Supermercado emprega
menores ex-infratores em sigilo
Luísa Melo - EXAME.com
- 30/06/2014
O Grupo Pão de Açúcar (GPA) está
empregando e orientando menores infratores sem contar para ninguém quem eles
são - nem mesmo para os seus próprios funcionários. A iniciativa acontece há uma
década, muito discretamente e este ano, o programa Gente de Futuro ganha uma
nova abordagem: além de formar esses jovens para o mercado de trabalho, a
empresa dará suporte também às suas famílias.
Desde 2004, a rede faz uma parceria com a
Fundação Casa para recrutar e contratar pessoas que cumprem, ou já cumpriram medidas
socioeducativas, para atuarem nos supermercados Pão de Açúcar e Extra e na sua
sede administrativa, em São Paulo.
Mas foi em 2009 que a prática tomou
forma de projeto. "Não se trata de cotas legais a serem cumpridas, como o
acontece no Menor Aprendiz. É social mesmo", diz Elisabete Fonseca,
gerente de RH do grupo.
Requisitos
Para participar, os jovens com idade
entre 17 e 21 anos precisam ser indicados pela instituição. Depois, eles passam
por um processo seletivo elaborado pela empresa. O projeto tem duração de 12
meses e, a cada ano, são abertas de 20 a 30 vagas. Para 2014, foram 70
candidatos pré-selecionados para 25 postos de trabalho abertos. A seleção ainda
está em curso e 10 deles já foram preenchidos.
A escolha, que deve terminar em julho,
passa pela análise de uma consultoria e por uma entrevista com um gestor e leva
em conta a vontade e o perfil do jovem.
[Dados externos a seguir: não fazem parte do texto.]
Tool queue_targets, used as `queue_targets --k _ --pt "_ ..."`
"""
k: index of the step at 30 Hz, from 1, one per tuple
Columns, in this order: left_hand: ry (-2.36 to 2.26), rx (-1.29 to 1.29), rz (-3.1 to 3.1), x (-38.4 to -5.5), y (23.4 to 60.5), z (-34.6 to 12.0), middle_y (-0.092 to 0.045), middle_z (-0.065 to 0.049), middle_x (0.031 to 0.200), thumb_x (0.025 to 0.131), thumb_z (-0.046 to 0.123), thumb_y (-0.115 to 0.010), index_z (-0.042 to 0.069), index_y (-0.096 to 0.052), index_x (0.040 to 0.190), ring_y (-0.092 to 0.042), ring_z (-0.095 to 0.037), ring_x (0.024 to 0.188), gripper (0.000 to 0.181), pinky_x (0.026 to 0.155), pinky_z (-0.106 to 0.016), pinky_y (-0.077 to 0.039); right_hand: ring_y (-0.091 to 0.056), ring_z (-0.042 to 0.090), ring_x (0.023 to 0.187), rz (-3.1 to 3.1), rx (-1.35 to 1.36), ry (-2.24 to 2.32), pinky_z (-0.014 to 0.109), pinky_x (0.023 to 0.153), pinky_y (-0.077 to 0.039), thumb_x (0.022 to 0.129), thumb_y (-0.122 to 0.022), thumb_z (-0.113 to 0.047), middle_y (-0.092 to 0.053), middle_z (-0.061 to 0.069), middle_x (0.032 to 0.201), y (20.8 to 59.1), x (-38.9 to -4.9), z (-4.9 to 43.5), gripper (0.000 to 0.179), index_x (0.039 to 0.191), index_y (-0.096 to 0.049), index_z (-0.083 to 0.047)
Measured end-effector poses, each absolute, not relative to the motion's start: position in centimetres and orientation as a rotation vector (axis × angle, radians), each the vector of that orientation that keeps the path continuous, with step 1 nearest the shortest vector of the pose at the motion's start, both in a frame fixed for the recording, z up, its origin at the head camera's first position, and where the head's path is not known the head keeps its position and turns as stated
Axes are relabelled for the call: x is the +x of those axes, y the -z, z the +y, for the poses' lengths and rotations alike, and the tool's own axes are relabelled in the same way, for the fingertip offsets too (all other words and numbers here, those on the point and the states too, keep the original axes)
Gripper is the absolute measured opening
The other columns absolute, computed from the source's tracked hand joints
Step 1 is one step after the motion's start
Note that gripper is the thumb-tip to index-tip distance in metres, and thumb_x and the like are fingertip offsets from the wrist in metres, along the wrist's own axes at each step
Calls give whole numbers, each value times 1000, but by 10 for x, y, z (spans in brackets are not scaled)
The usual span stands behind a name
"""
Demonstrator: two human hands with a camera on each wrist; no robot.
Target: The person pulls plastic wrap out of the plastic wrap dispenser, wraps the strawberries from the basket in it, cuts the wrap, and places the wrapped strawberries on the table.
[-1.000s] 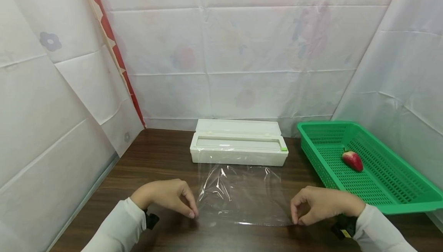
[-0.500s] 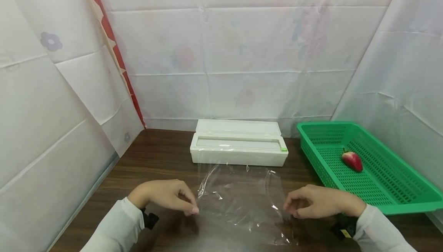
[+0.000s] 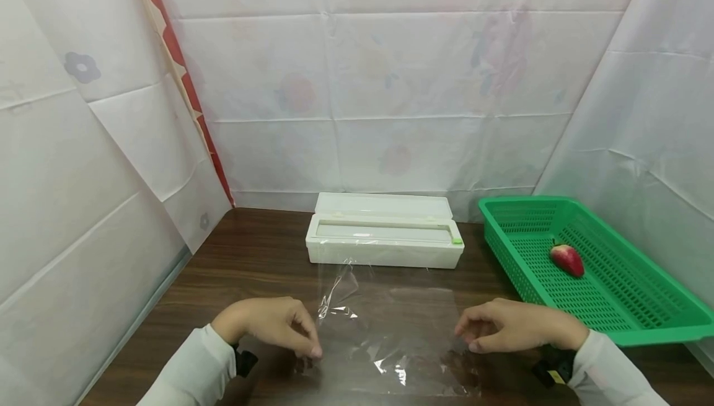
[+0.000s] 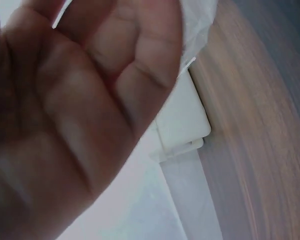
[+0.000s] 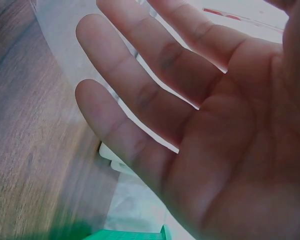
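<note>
Across the lower middle of the head view, clear plastic film [image 3: 385, 366] spread over the dark brown table [image 3: 253, 251], wrinkled and shiny near the left side and bottom, with a far end up against the front of a white box [image 3: 385, 254]. At the film's left side, lower left of centre, the left hand [image 3: 273, 325], bent down, with thumb and forefinger close together; cannot tell whether pinching the film. At the film's right side, lower right of centre, the right hand [image 3: 510, 325], with fingers relaxed, parted and lightly bent, free of any grip. Around both wrists, black bands [image 3: 245, 362] and white sleeves [image 3: 189, 366]. On the box, a raised lid [image 3: 385, 205] along the back and a small green tab [image 3: 457, 240] at front right. At right, a green basket [image 3: 502, 260] with one red fruit [image 3: 567, 260] inside. Behind, pale printed sheeting [image 3: 390, 65]; upper left, a red strip [image 3: 184, 71].
</note>
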State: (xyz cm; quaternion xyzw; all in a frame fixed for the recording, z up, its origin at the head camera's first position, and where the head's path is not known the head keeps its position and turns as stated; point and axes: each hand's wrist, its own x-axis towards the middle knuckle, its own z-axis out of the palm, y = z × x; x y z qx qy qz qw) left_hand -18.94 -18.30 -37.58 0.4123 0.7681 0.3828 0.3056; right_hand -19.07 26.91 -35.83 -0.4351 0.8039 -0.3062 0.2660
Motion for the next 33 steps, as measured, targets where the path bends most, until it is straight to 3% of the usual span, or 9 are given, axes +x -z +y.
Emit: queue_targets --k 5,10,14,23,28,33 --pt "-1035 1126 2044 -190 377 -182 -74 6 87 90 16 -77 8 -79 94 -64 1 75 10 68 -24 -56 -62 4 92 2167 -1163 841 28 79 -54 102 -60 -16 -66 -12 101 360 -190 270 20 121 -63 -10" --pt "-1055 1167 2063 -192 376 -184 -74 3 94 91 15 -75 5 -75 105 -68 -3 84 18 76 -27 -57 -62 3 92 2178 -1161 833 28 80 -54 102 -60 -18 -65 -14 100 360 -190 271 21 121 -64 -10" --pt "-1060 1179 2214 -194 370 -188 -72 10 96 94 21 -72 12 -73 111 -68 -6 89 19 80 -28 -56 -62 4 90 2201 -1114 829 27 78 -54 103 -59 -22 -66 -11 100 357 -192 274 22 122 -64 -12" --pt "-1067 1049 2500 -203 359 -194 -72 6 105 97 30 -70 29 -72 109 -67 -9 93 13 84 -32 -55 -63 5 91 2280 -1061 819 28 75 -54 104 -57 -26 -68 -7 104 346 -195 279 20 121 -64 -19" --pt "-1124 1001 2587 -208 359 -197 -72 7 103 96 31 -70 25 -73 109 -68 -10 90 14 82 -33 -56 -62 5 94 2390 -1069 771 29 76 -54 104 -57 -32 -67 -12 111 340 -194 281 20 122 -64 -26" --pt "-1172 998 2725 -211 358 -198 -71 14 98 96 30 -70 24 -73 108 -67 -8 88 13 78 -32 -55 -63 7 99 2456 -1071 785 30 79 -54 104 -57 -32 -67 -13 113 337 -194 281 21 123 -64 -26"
É depois de identificar o potencial dos
candidatos que a varejista busca as vagas em lojas próximas à região onde eles
moram - num processo inverso ao natural.
Preconceito
Depois de selecionados, os jovens são
efetivados como qualquer outro funcionário do GPA. O programa é sigiloso e só
os gestores sabem quem são as pessoas que participam dele. Para o restante da
equipe, não há distinção para evitar qualquer possível preconceito.
As
vagas
A maioria deles é contratada para
atuar nas áreas de operação dos supermercados da rede e alguns (cerca de 20%)
são destinados à sede administrativa da empresa. "Muitos começam aprendendo
um ofício como o de padeiro, ou açougueiro, e realmente constroem uma carreira
nessas profissões", conta Elisabete.
Treinamento
O único tratamento diferenciado que os
integrantes do Gente de Futuro recebem é ter de participar de reuniões
quinzenais que trazem treinamentos e palestras, organizados pela consultoria
parceira. Os encontros duram quatro horas e neles são tratados temas como o
autoconhecimento, o diálogo, a relação com a família e o papel do jovem
profissional na sociedade. "São pessoas muito fortes, mas também muito
machucadas e que, por isso, às vezes criam mecanismos de defesa",
justifica Elisabete sobre a necessidade desse tipo de orientação.
Gerenciamento
Os chefes que irão comandar
funcionários do Gente de Futuro também são preparados especialmente para
recebê-los. Durante um dia, eles são treinados pela consultoria para
"aprender a administrar as falhas dos jovens de maneira construtiva",
segundo explica Elisabete. No decorrer do ano, os líderes também participam de
pelo menos dois encontros com a equipe de RH da companhia e a consultoria para
discutir o andamento do programa e discutir as dificuldades e oportunidades dos
empregados que fazem parte dele.
Contratação
Passados os 12 meses, o funcionário do
Gente de Futuro que estiver se dando bem no trabalho continua na companhia. Na
média, 50% deles permanecem no emprego depois desse período. Elisabete conta
que não há muitos registros de que o GPA precisou desligar os jovens. "Só
acontece em casos extremos. Mas alguns realmente desistem porque retornam à
criminalidade", afirma, sem falar em números.
Entre aqueles que não vão embora, uma
média de 12% são promovidos. "Quando eles ficam, o índice de engajamento é
muito grande, porque nós os ajudamos a reconstruir a sua história", diz a
gerente.
Hoje, 10 funcionários que vieram do
projeto ainda estão na companhia. Deles, cinco já tem entre 5 a 9 anos de casa,
sendo que um deles ocupa um cargo de média liderança. "Tem também o caso
de uma pessoa que nos deixou para ser sommelier
em uma grande adega", conta Elisabete.